Re: Error Message Feedback from Lachlan Hunt on 2005-11-07 (www-validator@w3.org from November 2005)

From: Lachlan Hunt <lachlan.hunt@lachy.id.au>
Date: Tue, 08 Nov 2005 01:50:26 +1100
To: Sverker Fridqvist <sverker@fridqvist.se>
CC: www-validator@w3.org
Message-ID: <436F69B2.1040900@lachy.id.au>

Sverker Fridqvist wrote:
> Compare the error reports for these two urls:
> 
>     http://sverker.fridqvist.se/test/withutf8.php

This one sends the HTTP header:
   Content-Type: text/html; charset=utf-8

>     http://sverker.fridqvist.se/test/withiso8859.php

This one sends:
   Content-Type: text/html; charset=iso-8859-1

> Both files contain Byte-Order Marks (BOMs) designating UTF-8 encoding.

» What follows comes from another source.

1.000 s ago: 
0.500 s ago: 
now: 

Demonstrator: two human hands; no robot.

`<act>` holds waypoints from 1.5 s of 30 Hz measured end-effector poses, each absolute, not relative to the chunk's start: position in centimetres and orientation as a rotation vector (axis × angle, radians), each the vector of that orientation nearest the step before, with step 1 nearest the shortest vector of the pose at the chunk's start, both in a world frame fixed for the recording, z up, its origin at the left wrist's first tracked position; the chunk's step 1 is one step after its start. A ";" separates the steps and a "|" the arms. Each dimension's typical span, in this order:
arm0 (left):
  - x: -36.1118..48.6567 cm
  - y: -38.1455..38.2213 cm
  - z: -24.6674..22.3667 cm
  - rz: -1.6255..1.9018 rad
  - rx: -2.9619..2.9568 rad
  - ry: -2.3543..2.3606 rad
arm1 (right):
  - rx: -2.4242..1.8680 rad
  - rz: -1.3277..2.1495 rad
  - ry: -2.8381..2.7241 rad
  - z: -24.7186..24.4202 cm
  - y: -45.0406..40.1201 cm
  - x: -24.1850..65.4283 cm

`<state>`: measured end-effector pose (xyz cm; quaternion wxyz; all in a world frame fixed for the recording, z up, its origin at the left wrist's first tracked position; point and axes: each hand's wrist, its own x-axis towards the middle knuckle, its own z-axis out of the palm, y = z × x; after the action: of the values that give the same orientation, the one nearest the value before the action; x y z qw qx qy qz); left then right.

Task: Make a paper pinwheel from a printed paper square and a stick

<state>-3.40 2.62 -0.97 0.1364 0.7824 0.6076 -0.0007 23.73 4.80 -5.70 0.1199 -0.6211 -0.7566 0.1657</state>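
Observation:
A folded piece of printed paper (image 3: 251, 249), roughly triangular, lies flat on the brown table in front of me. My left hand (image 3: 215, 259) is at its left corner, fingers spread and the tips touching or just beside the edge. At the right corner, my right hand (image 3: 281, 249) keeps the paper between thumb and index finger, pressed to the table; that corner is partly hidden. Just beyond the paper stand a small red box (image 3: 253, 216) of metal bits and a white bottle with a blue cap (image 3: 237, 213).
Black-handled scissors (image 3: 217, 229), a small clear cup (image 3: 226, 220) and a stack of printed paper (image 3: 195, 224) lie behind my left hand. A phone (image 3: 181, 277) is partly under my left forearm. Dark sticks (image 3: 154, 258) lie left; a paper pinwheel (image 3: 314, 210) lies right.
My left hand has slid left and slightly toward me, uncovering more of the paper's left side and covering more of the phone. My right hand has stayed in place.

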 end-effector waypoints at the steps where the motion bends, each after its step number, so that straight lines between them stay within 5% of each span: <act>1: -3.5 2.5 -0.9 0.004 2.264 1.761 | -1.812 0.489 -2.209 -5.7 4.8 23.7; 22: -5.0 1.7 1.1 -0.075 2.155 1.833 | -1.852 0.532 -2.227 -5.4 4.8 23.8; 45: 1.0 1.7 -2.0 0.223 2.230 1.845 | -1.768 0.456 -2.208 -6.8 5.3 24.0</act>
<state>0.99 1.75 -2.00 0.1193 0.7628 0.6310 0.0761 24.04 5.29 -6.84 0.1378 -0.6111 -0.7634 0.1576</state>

No, the first contains the BOM (U+FEFF) encoded in UTF-8, the second 
contains the characters "ï»¿" encoded as ISO-8859-1, which just happens 
to be using the same octets as the UTF-8 BOM.  The chances are that the 
author intended this to be the UTF-8 BOM, but the authoritative HTTP 
headers state otherwise.

> The BOM is recognized for the first file, but not for the second one. 

Correct.

> It would be helpful if the validator recognized the BOM also in the 
> second case, and reported that the not-allowed characters in the prolog 
> is a BOM.

The problem is that determining that it is the UTF-8 BOM would require 
ignoring the fact that the document needs to be parsed as ISO-8859-1, or 
whatever other encoding is declared.

> If this is not possible, or easily done, the error message could make a 
> helpful hint towards a BOM:
> 
> "Character ... not allowed in prolog.  The character may be part of a 
> Unicode Byte-Order Mark (BOM). Try changing the character encoding 
> setting of your editor to not include BOMs."
> ]

Better yet, tell them to configure their server to send the correct 
character encoding information.

-- 
Lachlan Hunt
http://lachy.id.au/

Received on Monday, 7 November 2005 14:50:44 UTC